The standout performers of 2023-24 were celebrated, but a new financial year brings fresh hope for different types of assets.

Going up: there were strong performers globally in the past year. Picture: iStock
Going up: there were strong performers globally in the past year. Picture: iStock

Investors looking for the strongest returns this financial year are being urged to consider diversifying into alternatives beyond big-name Australian and US shares.

Aussie stocks were solid but unspectacular in 2023-24, failing to make the top five asset classes, according to a report by global fund manager VanEck, and ­analysts do not expect them to boom this year either.

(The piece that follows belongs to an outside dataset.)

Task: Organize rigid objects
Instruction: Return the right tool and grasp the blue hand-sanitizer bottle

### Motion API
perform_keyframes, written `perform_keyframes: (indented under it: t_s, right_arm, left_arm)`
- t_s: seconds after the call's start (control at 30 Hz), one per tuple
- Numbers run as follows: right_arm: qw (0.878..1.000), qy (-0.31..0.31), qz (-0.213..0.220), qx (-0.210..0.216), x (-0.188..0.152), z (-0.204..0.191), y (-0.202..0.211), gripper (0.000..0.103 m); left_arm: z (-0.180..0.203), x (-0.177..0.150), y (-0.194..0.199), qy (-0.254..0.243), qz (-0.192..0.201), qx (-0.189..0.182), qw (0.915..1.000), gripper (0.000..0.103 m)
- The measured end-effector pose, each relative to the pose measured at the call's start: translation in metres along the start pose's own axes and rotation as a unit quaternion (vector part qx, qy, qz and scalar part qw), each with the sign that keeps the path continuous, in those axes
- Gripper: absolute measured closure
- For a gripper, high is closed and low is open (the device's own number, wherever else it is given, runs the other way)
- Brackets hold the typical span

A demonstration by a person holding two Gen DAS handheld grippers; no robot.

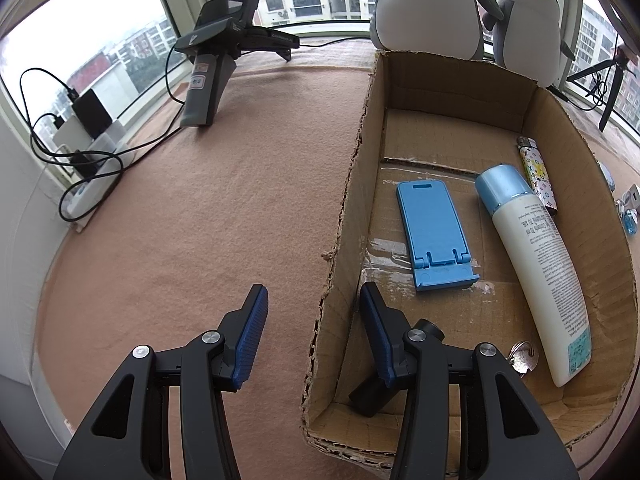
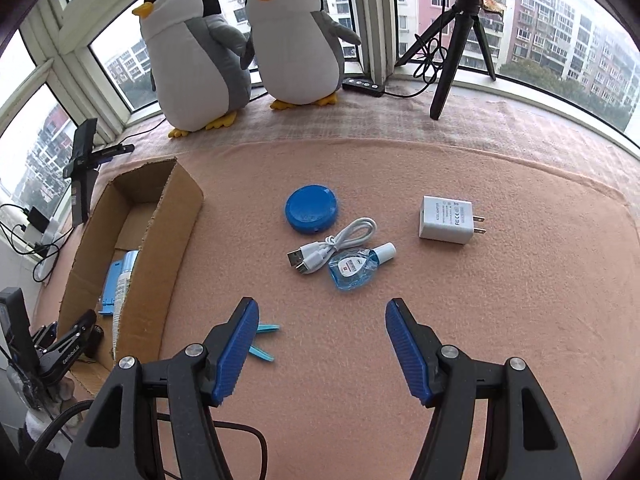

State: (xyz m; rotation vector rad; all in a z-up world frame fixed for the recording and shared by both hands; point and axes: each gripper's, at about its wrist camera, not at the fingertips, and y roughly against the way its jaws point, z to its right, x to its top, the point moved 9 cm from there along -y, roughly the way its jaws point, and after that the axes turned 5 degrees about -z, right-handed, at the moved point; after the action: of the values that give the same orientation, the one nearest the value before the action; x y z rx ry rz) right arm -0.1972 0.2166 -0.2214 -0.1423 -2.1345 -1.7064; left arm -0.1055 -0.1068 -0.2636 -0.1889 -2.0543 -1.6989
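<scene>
A cardboard box (image 1: 452, 92) holds a blue phone stand (image 1: 434, 232), a white bottle with a blue cap (image 1: 536, 268), a patterned lighter (image 1: 538, 176), keys (image 1: 522, 356) and a black object (image 1: 372, 396). My left gripper (image 1: 312, 288) straddles the box's left wall, one finger inside and one outside, jaws apart and not pressing on it. My right gripper (image 2: 322, 302) hovers open over the pink cloth with nothing between its fingers. Beyond it lie a blue round case (image 2: 311, 208), a white USB cable (image 2: 336, 248), a small blue bottle (image 2: 354, 270) and a white charger (image 2: 446, 219). A teal clip (image 2: 264, 344) peeks out beside its left finger.
Two plush penguins (image 2: 196, 56) stand at the window behind the box (image 2: 160, 240). A black tripod (image 2: 460, 44) is at the back right. Another gripper (image 1: 216, 64) on a stand and chargers with cables (image 1: 88, 136) sit at the left. Bare pink cloth (image 1: 200, 220) lies left of the box.
</scene>
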Motion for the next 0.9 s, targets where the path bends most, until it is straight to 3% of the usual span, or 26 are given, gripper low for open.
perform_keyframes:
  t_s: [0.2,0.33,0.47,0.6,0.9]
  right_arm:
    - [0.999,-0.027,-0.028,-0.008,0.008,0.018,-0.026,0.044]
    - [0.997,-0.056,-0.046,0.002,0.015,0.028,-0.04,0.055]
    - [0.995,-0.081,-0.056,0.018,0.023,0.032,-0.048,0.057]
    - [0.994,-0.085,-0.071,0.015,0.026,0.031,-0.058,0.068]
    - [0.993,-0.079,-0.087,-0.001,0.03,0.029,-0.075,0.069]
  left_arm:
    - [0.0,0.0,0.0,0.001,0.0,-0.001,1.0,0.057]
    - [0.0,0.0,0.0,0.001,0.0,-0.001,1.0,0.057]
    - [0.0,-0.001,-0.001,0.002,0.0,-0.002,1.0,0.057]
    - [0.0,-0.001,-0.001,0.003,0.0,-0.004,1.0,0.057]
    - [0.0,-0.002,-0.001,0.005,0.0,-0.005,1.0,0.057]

Opinions are divided about which investments will perform the best, although emerging markets, gold and small-cap stocks are among the potential winners.

VanEck found Australian shares ranked sixth among 13 asset classes for the year to June 25, with Bitcoin (up 106 per cent) and listed global private equity (up 26 per cent) leading the way.

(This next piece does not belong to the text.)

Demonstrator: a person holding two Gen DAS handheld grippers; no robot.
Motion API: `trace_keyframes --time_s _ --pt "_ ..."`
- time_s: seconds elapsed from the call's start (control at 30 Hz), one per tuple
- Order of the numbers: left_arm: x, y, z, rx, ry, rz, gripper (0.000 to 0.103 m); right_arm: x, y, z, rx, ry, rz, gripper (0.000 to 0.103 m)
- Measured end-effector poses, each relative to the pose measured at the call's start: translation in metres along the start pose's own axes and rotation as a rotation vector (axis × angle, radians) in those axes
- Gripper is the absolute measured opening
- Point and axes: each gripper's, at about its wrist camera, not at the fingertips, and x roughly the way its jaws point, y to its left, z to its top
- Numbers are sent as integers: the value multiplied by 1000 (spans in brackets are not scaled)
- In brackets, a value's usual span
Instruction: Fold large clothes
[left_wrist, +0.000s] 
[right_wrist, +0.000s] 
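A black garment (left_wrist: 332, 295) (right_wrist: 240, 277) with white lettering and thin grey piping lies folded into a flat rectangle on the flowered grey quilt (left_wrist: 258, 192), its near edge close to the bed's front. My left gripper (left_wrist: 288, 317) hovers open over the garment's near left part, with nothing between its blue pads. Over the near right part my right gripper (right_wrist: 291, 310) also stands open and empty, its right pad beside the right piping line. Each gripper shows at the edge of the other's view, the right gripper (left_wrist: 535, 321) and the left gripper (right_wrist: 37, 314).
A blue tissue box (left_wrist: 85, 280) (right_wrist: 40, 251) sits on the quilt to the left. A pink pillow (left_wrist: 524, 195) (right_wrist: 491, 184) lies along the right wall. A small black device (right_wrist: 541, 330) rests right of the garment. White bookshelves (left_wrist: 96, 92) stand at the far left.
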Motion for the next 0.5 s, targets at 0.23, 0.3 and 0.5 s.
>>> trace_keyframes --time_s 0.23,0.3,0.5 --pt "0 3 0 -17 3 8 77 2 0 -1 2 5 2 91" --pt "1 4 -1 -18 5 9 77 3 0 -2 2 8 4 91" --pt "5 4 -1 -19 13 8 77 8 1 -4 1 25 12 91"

Investors had big gains in 2023-24, and more growth is tipped for 2024-25. Picture: iStock
Investors had big gains in 2023-24, and more growth is tipped for 2024-25. Picture: iStock

Gold, international equities and listed global private credit rounded out the top five.

VanEck head of investments and capital markets Russel Chesler said a big opportunity for the year ahead was with quality global small cap companies.

“Right now, valuations for global small caps are attractive for investors, at near 25-year lows relative to large caps, he said.

“Small caps also typically outperform large caps during market recoveries, and with many developed economies taking longer than expected to recover from ­elevated inflation, this presents a tailwind.”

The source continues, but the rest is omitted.